Carnival warned that its 2024 earnings could take up to a $10 million hit as a result of the Baltimore bridge collapse, which has halted the cruise line’s ability to access its Maryland port.

Carnival chief Josh Weinstein told investors during the company’s first-quarter earnings call on Wednesday that its ships will temporarily dock in Norfolk, Va., “which should help to minimize operational changes,” The Wall Street Journal earlier reported.

The Carnival Legend ship set sail Sunday for a seven-day Bahamas cruise — two days before the Francis Scott Key Bridge crumbled when it was hit by a container ship around 1:30 a.m. ET Tuesday in what was quickly declared a mass-casualty event.

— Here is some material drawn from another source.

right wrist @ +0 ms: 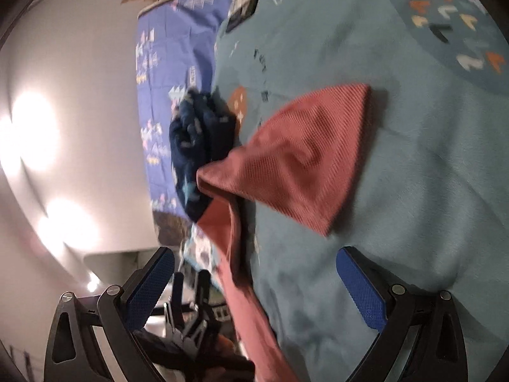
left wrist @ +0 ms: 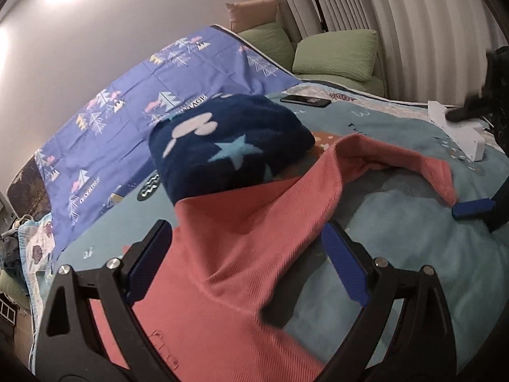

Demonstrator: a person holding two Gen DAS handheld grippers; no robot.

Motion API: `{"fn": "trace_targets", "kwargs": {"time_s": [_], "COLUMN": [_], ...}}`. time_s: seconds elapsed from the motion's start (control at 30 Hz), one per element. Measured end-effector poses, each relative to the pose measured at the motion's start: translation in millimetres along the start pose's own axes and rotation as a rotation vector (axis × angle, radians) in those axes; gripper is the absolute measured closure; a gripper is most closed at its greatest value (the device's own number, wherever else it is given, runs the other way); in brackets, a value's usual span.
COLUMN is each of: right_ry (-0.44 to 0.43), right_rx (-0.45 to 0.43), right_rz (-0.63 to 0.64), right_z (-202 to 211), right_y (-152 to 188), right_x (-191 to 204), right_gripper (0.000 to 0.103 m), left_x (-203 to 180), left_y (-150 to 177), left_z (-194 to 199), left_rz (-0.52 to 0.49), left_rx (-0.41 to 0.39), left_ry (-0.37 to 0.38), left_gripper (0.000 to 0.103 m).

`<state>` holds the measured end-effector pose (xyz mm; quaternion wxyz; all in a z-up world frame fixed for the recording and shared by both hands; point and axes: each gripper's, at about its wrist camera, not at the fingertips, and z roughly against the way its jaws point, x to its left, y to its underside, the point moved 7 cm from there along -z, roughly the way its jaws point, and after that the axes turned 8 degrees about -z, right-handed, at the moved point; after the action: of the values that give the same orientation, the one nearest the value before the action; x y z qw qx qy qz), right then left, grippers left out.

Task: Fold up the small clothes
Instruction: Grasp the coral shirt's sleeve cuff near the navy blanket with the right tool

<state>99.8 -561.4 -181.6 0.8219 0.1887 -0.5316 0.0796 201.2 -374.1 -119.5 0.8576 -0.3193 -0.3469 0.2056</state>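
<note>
The salmon-pink cloth (left wrist: 241, 254) lies rumpled on the bed's teal blanket (left wrist: 397, 248), its far part lapping against a dark blue fleece bundle (left wrist: 229, 146) printed with stars, and one corner trails off toward three o'clock in the left wrist view. It looks like a thin woven piece, light and completely limp, so I'd expect it to sag wherever it isn't supported and to drag rather than slide on the fuzzy blanket; nothing about it seems fragile or slippery. The sensible places to pinch it, to my eye, are the hemmed corners, since a grip in the middle would only bunch it. The left tool (left wrist: 248, 261) sits low over the near end of the cloth with its blue pads (left wrist: 343, 264) wide apart, the fabric running up between them but not clamped. The right tool (right wrist: 254, 286) is rolled hard onto its side, the bed standing almost vertical in its view; its fingers are spread too, and the pink edge passes between them untouched as far as I can judge. In the left view its blue fingertip shows at three o'clock, just beside the trailing corner. A phone (left wrist: 305, 100) rests well apart near twelve o'clock
</note>
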Motion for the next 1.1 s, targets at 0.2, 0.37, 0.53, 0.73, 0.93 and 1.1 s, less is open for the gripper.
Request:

Instead of returning to Baltimore this weekend, Carnival Legend will end its trip in Norfolk, “and guests will be provided complimentary bus service back to Baltimore,” the company said in a press release.

The next seven-day voyage, scheduled for March 31, will also operate out of Carnival’s Virginia port.

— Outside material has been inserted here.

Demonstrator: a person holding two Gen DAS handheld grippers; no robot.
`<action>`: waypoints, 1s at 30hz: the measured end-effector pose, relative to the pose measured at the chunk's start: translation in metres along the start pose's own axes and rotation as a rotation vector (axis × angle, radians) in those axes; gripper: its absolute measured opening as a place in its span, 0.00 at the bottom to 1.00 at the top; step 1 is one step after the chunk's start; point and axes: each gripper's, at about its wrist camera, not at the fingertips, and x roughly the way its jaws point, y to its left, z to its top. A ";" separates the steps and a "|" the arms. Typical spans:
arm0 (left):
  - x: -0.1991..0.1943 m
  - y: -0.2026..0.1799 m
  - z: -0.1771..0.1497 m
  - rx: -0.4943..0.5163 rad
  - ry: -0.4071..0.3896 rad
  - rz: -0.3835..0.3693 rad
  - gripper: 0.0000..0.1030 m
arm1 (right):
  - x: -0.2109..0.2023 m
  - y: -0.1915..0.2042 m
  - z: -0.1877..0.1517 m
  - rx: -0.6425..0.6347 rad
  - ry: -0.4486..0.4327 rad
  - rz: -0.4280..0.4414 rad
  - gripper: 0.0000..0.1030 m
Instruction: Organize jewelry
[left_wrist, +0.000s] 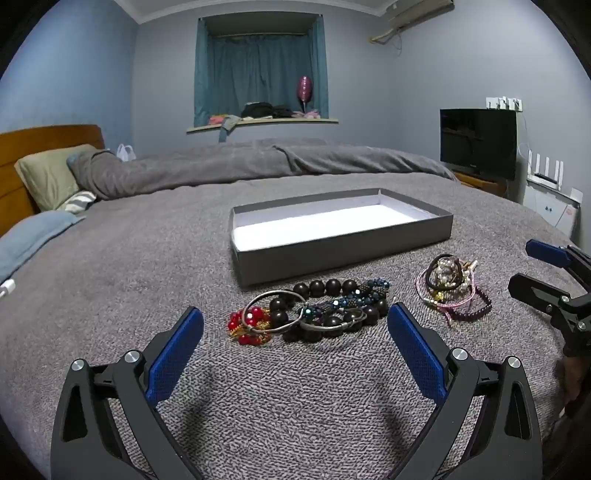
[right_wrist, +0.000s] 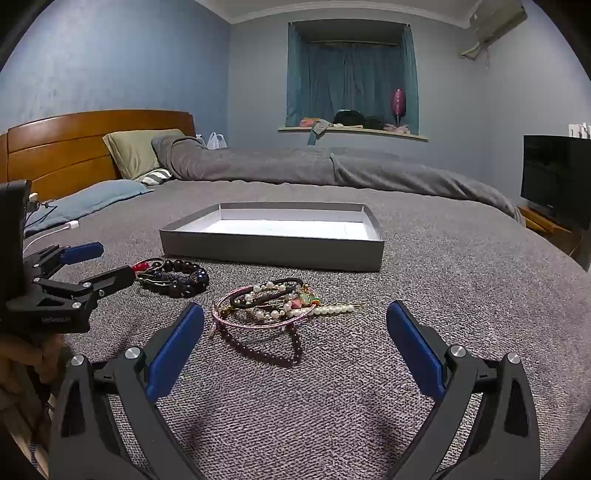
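Note:
A shallow grey box (left_wrist: 343, 251) with a white inside lies empty on the grey bedspread; it also shows in the right wrist view (right_wrist: 273, 251). In front of it lies a pile of dark bead bracelets, silver bangles and red beads (left_wrist: 314, 310), also seen from the right (right_wrist: 173, 277). A second pile of pearl, pink and purple pieces (left_wrist: 452, 291) lies to its right, in front of my right gripper (right_wrist: 280, 306). My left gripper (left_wrist: 295, 328) is open and empty just short of the dark pile. My right gripper (right_wrist: 295, 325) is open and empty just short of the pearl pile.
The grey bedspread (right_wrist: 443, 295) covers a wide bed with pillows (left_wrist: 48, 177) and a wooden headboard (right_wrist: 74, 144) at the left. A rolled duvet (left_wrist: 258, 158) lies beyond the box. A TV (left_wrist: 478, 142) stands at the right. A white charger (right_wrist: 70, 225) lies at the left.

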 end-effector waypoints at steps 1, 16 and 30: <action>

“Guests on the current and upcoming cruises are being informed of this change,” Carnival said.

Despite expecting an eight-figure disruption to its annual adjusted earnings as a result of this diversion, Carnival has yet to factored the $10 million hit into its full-year adjusted profit guidance, which it raised marginally to $5.63 billion for 2024.

Previously, Carnival anticipated raking in about $5.6 billion in adjusted earnings before interest, tax, depreciation and amortization, while analysts had estimated $5.64 billion.

In a news release issued by Maryland Gov. Wes Moore last month, the Port of Baltimore was celebrated as “the best port in the nation” and one of Maryland’s largest economic generators.

In 2023, more than 444,000 cruised out of the port, which generates some 15,300 direct jobs and nearly 140,000 roles linked to port activities, Moore said.

The cruise business has been on the rise post-pandemic.

In the past year alone, Carnival’s stock has run up more than 95%.

The Miami-based cruise operator also reported on Wednesday that its revenues for the first quarter of 2024 surged 22% to a record $5.4 billion.

Weinstein said the company is succeeding in lifting its prices to customers without hurting demand, per The Journal.

He added that customers have also booked more in advance this year than they historically have, boosting Carnival’s confidence that it can max out its ships’ capacities this summer without last-minute discounts.

“Because our assets (our ships) are mobile, we can be very nimble and our team moved quickly to secure a temporary homeport in Norfolk for as long as it is needed,” a Carnival spokesperson told The Post. “We will continue to actively monitor the situation and look forward to getting back to Baltimore as soon as possible.”

Royal Caribbean — which has its own itinerary scheduled return to Baltimore from the Caribbean on April 4 — is close to erasing its pandemic losses, according to The Journal, and boasts 40% more pre-cruise revenue booked as of March 2024 than in the same period of 2023.

However, the cruise line has yet to comment on how the Key Bridge’s collapse could impact that momentum.

Royal Caribbean has only advised that its “closely monitoring the situation” ahead of April 4, when Vision of the Seas is returning to Baltimore from its 12-night Caribbean voyage.

“Our port logistics team is currently working on alternatives for Vision of the Seas ongoing and upcoming sailing,” added Royal Caribbean, which has another trip slated to set sail from Baltimore on April 12.